## What you need to do
Word for word, restate the lines from the top of the records below through the line with "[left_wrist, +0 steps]", both included, with no pictures in the result.

## Records contained in a dataset

· · ·

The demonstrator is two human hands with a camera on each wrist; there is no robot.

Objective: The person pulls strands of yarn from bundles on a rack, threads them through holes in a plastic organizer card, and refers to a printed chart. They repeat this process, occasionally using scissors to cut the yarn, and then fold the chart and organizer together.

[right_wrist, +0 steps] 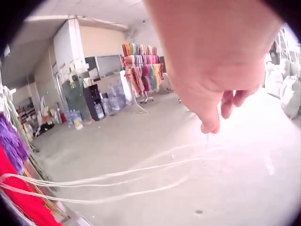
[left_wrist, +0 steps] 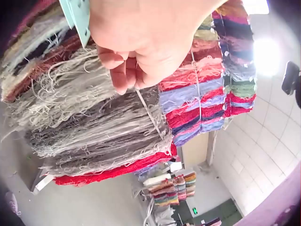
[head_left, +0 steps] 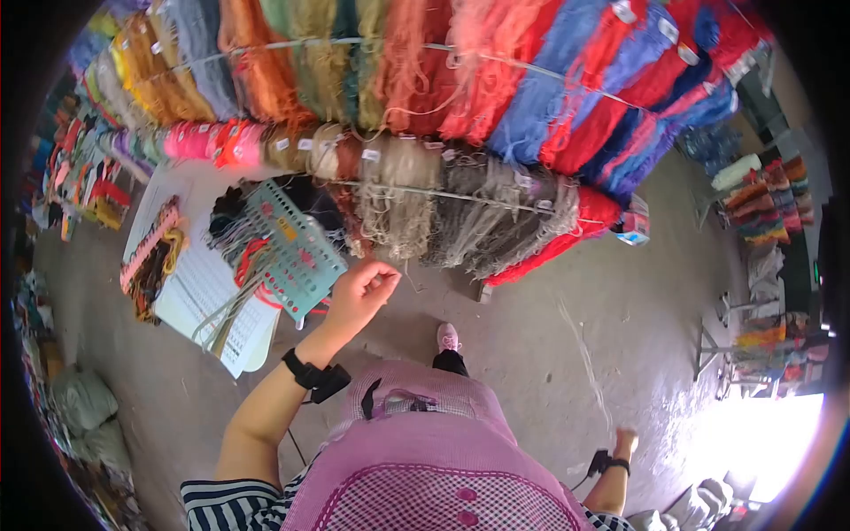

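Note:
My left hand (head_left: 365, 288) (left_wrist: 141, 42) is raised in front of hanging beige yarn (head_left: 403, 199) and grey yarn (left_wrist: 103, 127), fingers curled and thumb against them; no held thing can be made out. Beside it is a green card with rows of holes (head_left: 297, 252), whose edge (left_wrist: 80, 21) shows behind the hand in the left wrist view. My right hand (head_left: 626, 442) (right_wrist: 216, 80) is low and far out to the right, pinching the end of long pale strands (right_wrist: 117, 178). These strands (head_left: 586, 358) stretch toward it from the red yarn side; glare blurs their ends.
Rows of coloured hanks (head_left: 531, 80) hang on rods across the front. A white board with printed sheets (head_left: 190, 283) stands left, with a card of yarn samples (head_left: 155, 252). More yarn racks (right_wrist: 143, 70) and water bottles (right_wrist: 115, 99) are farther off. Grey sacks (head_left: 84, 398) lie at left.

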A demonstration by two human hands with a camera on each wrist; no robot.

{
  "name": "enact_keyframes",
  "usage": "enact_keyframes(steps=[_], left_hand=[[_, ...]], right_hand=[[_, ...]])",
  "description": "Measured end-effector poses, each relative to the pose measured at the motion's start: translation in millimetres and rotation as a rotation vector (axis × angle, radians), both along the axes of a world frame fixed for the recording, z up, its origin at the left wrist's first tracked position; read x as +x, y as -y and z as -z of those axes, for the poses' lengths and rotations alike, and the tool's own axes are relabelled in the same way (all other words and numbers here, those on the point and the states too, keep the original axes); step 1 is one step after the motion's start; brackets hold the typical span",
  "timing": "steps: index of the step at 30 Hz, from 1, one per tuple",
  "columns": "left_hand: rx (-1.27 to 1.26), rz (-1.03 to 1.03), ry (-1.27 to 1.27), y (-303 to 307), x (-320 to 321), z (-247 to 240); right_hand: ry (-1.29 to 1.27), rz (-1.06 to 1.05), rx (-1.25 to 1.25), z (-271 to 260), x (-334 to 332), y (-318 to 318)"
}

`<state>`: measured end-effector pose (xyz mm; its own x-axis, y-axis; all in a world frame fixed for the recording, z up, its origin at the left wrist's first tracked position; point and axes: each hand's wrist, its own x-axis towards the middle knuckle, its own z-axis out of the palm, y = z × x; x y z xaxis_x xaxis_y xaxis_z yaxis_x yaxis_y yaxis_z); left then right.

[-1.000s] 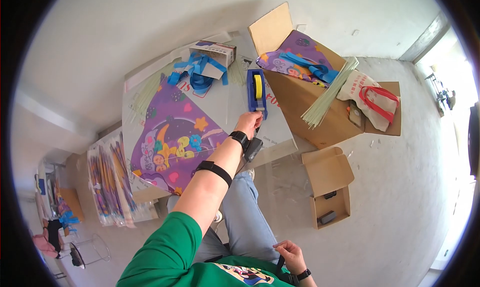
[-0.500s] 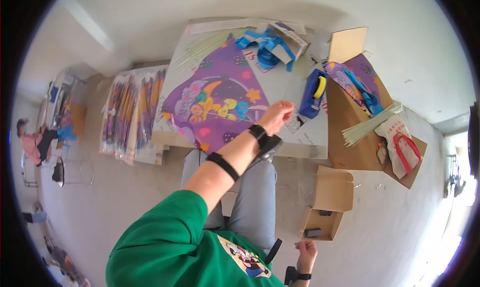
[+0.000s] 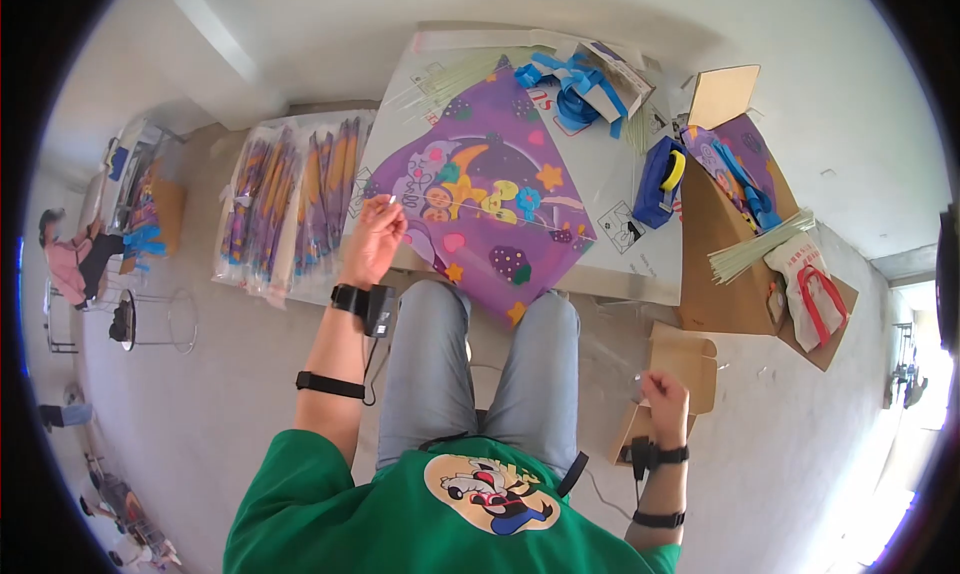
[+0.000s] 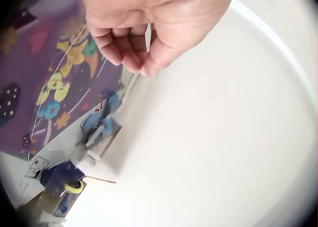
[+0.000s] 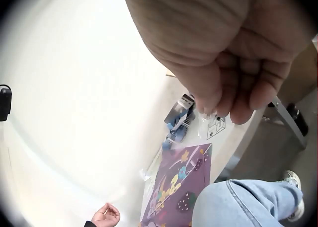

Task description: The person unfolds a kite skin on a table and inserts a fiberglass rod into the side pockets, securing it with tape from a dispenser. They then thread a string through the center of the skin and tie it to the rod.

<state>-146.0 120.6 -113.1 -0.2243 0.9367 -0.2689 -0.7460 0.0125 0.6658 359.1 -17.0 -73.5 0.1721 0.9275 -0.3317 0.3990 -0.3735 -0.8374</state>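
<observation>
My left hand [image 3: 372, 239], raised over the left corner of a purple kite [image 3: 480, 144], pinches a small piece of clear tape [image 3: 392, 200] between thumb and fingers. The kite is printed with a moon, stars and strawberries, and a thin pale rod [image 3: 450, 204] runs across it. Off to the right, in front of the table, my right hand [image 3: 668, 402] has its fingers curled and pinches a shiny clear bit of tape [image 3: 637, 379]. A blue tape dispenser [image 3: 655, 189] with a yellow-cored roll stands on the table, right of the kite.
Blue ribbon [image 3: 575, 89] lies by a small box at the table's back. Right of the table, a large cardboard box [image 3: 730, 274] bears pale sticks [image 3: 760, 244] and a cloth bag [image 3: 800, 284]. Bagged bundles [image 3: 300, 194] lie on the left. A person [image 3: 75, 254] sits far left.
My left hand has left the tape dispenser and swung left to the kite's left corner. My right hand has risen from near my waist and moved outward. The head view has turned left.
</observation>
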Motion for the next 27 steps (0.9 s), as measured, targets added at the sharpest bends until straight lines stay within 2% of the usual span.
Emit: enact_keyframes(steps=[5,7,9,11,13,14,16,17,19,23,27], left_hand=[[-0.001,-0.055,-0.046,15,-41,-10],[0.025,-0.124,-0.076,17,-64,-7],[0.026,-0.156,-0.088,23,-86,-10],[0.031,-0.186,-0.100,30,-104,-22],[0.038,-0.248,-0.226,42,-116,-40],[0.035,-0.249,-0.226,47,-119,-49],[0.042,-0.310,-0.325,61,-123,-62],[0.066,-0.307,-0.331,67,-131,-62],[0.071,-0.343,-0.337,80,-134,-72],[0.088,-0.405,-0.350,104,-140,-90],[0.054,-0.448,-0.374,127,-149,-102]], right_hand=[[0.161,-0.188,0.219,0,-31,-73],[0.156,-0.290,0.199,20,-40,-111],[0.105,-0.244,0.078,39,-58,-144],[-0.008,-0.309,0.022,58,-76,-172],[-0.074,-0.394,-0.008,77,-93,-192],[-0.075,-0.395,-0.011,79,-105,-196],[-0.258,-0.336,-0.105,83,-128,-196],[-0.261,-0.340,-0.105,93,-134,-195],[-0.423,-0.370,-0.095,122,-145,-190],[-0.415,-0.419,-0.158,132,-172,-157],[-0.512,-0.473,-0.298,139,-186,-121]])
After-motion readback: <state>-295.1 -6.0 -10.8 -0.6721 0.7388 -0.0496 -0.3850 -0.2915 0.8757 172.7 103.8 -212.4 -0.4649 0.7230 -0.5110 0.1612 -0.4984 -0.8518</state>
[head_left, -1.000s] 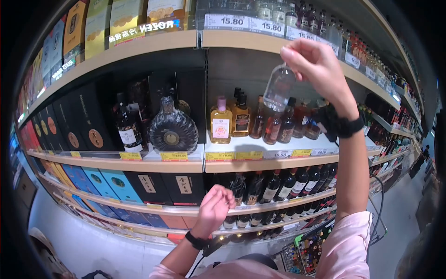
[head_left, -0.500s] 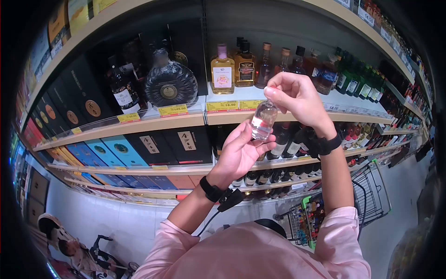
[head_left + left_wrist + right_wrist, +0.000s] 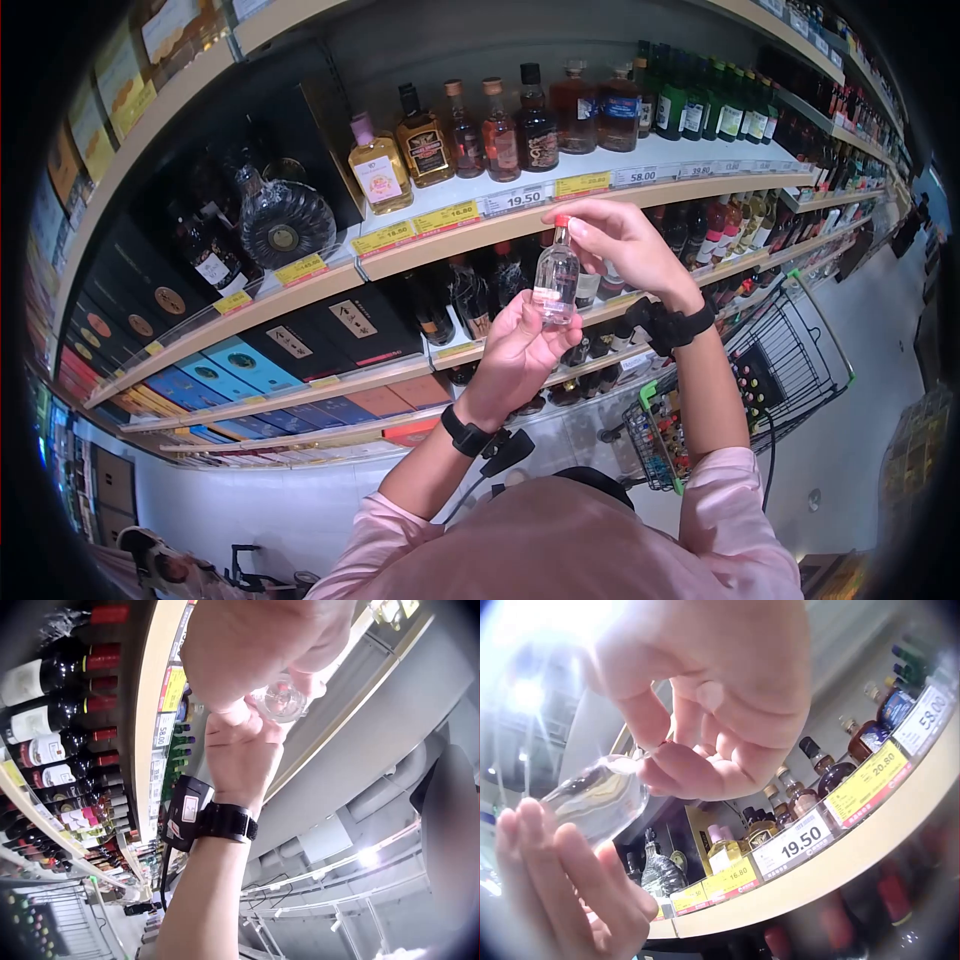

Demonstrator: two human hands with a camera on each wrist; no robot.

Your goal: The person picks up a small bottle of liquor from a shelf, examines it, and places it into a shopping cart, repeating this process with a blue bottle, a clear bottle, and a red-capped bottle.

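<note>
A small clear glass bottle (image 3: 556,277) with a red cap (image 3: 562,221) stands nearly upright between both hands in the head view. My left hand (image 3: 512,352) holds its lower part from below, fingers behind the glass and thumb in front. At the top, my right hand (image 3: 628,246) pinches the cap between thumb and index finger. The right wrist view shows the clear bottle (image 3: 604,799) slanting from the right fingers down to the left fingertips (image 3: 531,814). In the left wrist view, the round bottle base (image 3: 283,701) shows beside the left hand.
Behind the hands, a shelf (image 3: 480,205) bears liquor bottles with price tags. Wine bottles (image 3: 745,222) line the level below. Boxes (image 3: 245,350) fill the left shelves. On the right, a wire shopping cart (image 3: 785,350) holds several bottles.
My right hand has brought the bottle down from shelf height to in front of my chest. My left hand has come up and taken hold of its lower part. The view has turned right.
</note>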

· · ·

## Problem solution
The demonstrator is two human hands with a camera on each wrist; there is no robot.

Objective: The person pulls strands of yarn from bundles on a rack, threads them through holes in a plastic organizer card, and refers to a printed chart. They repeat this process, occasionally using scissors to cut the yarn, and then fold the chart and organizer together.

[right_wrist, +0 steps] 
[left_wrist, +0 steps] 

No additional response is required.